Home > Software engineering >  Generating an XML file with conditional output based on a dataframe
Generating an XML file with conditional output based on a dataframe

Time:02-16

I'm trying to generate an XML-file based on a dataframe. The XML output should be structured as having some general information, then a list of transactions, followed by some outtro comments. The tricky bit is that each transaction type needs a different output and parent tag, meaning I need to generate several templates that are executed conditionally. The data looks something like this:

secondary_info_1 transactionnumber date_transaction amount_local from_country to_country transaction_type gender
Some stuff goes here trx001 2022-01-02 2883 DE incoming_1 M
Some stuff goes here trx003 2022-01-04 857 incoming_2 M
Some stuff goes here trx004 2022-01-05 4 AT outgoing_1 M
Some stuff goes here trx006 2022-01-07 26 outgoing_2 M

And the desired output looks something like this:

<?xml version='1.0' encoding='UTF-8' standalone='yes'?>
<record>
    <secondary_info_1>Some stuff goes here</secondary_info_1>
    <incoming_transaction_1>
        <transaction_from>
            <transactionnumber>trxno001</transactionnumber>
            <date_transaction>2022-01-02</date_transaction>
            <amount_local>2883</amount_local>
            <from_country>DE</from_country>
        </transaction_from>
        <transaction_to>
            <personalia>
                <gender>M</gender>
            </personalia>
        </transaction_to>
    </incoming_transaction_1>
    <incoming_transaction_2>
        <transaction_from>
            <transactionnumber>trxno003</transactionnumber>
            <date_transaction>2022-01-04</date_transaction>
            <amount_local>857</amount_local>
        </transaction_from>
        <transaction_to>
            <personalia>
                <gender>M</gender>
            </personalia>
        </transaction_to>
    </incoming_transaction_2>
    <outgoing_transaction_1>
        <transaction_to>
            <personalia>
                <gender>M</gender>
            </personalia>
        </transaction_to>
        <transaction_from>
            <transactionnumber>trxno004</transactionnumber>
            <date_transaction>2022-01-05</date_transaction>
            <amount_local>4</amount_local>
            <from_country>AT</from_country>
        </transaction_from>
    </outgoing_transaction_1>
    <outgoing_transaction_2>
        <transaction_to>
            <personalia>
                <gender>M</gender>
            </personalia>
        </transaction_to>
        <transaction_from>
            <transactionnumber>trxno006</transactionnumber>
            <date_transaction>2022-01-07</date_transaction>
            <amount_local>26</amount_local>
        </transaction_from>
    </outgoing_transaction_2>
    <secondary_info_2>Some more stuff goes here</secondary_info_2>
</record>

So in short we have a transaction overview where the personalia is attached to each transaction, and some information above and below these transactions (secondary_info_1/2). The templates change based on the value in the transaction_typecolumn.

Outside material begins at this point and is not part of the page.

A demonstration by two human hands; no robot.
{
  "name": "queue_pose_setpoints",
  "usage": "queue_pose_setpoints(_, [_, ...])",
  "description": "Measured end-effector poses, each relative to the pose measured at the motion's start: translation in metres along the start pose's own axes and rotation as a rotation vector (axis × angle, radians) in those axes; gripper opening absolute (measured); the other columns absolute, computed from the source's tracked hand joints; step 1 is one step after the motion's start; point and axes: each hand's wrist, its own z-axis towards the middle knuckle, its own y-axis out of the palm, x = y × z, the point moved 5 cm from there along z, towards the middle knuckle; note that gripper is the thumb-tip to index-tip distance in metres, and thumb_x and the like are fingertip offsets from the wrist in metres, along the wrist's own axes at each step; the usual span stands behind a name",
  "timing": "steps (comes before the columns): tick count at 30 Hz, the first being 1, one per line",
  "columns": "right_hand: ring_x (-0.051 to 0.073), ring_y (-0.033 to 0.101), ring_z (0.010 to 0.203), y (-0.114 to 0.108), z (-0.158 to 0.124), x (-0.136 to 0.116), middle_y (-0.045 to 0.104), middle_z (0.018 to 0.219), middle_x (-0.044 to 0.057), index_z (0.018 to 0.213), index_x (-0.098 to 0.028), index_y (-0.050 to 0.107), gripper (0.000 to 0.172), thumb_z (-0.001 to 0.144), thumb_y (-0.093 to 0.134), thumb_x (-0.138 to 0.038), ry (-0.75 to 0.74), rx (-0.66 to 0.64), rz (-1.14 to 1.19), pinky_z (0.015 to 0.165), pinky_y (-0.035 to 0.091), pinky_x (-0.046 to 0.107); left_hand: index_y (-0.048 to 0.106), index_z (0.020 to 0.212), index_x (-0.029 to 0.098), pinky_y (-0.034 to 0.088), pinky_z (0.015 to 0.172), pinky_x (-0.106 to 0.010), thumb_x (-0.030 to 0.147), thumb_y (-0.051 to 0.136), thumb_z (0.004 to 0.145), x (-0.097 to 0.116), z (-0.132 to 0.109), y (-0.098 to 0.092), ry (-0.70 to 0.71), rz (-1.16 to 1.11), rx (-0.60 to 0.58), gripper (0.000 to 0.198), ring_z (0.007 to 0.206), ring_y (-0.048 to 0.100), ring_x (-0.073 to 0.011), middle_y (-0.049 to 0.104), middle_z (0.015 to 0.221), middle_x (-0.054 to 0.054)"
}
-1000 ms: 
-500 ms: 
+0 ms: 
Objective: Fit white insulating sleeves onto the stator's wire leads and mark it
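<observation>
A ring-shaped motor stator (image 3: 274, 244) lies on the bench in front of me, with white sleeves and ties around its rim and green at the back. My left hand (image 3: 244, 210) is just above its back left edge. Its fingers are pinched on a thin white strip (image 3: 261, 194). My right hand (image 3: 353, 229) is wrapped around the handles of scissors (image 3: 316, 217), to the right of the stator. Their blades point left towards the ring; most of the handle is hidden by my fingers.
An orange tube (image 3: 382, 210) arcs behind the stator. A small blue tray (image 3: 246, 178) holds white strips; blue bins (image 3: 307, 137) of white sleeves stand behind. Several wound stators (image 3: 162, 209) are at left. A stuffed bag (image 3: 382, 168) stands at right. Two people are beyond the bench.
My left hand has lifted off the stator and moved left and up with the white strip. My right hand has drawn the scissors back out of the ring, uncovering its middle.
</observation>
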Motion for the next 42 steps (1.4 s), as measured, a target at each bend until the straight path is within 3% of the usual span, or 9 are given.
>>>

I find generating a more static XML works very well indeed by using the stylesheet argument in the pandas.to_xml() function, however I struggle to create a conditionally triggered template. I tried modifying the approach taken here (cell 366 and 367, right before "XML Final Notes"), but I can't figure out how to use <xsl_if test="transaction_type == 'incoming_1'"> etc to trigger my different transaction templates conditionally.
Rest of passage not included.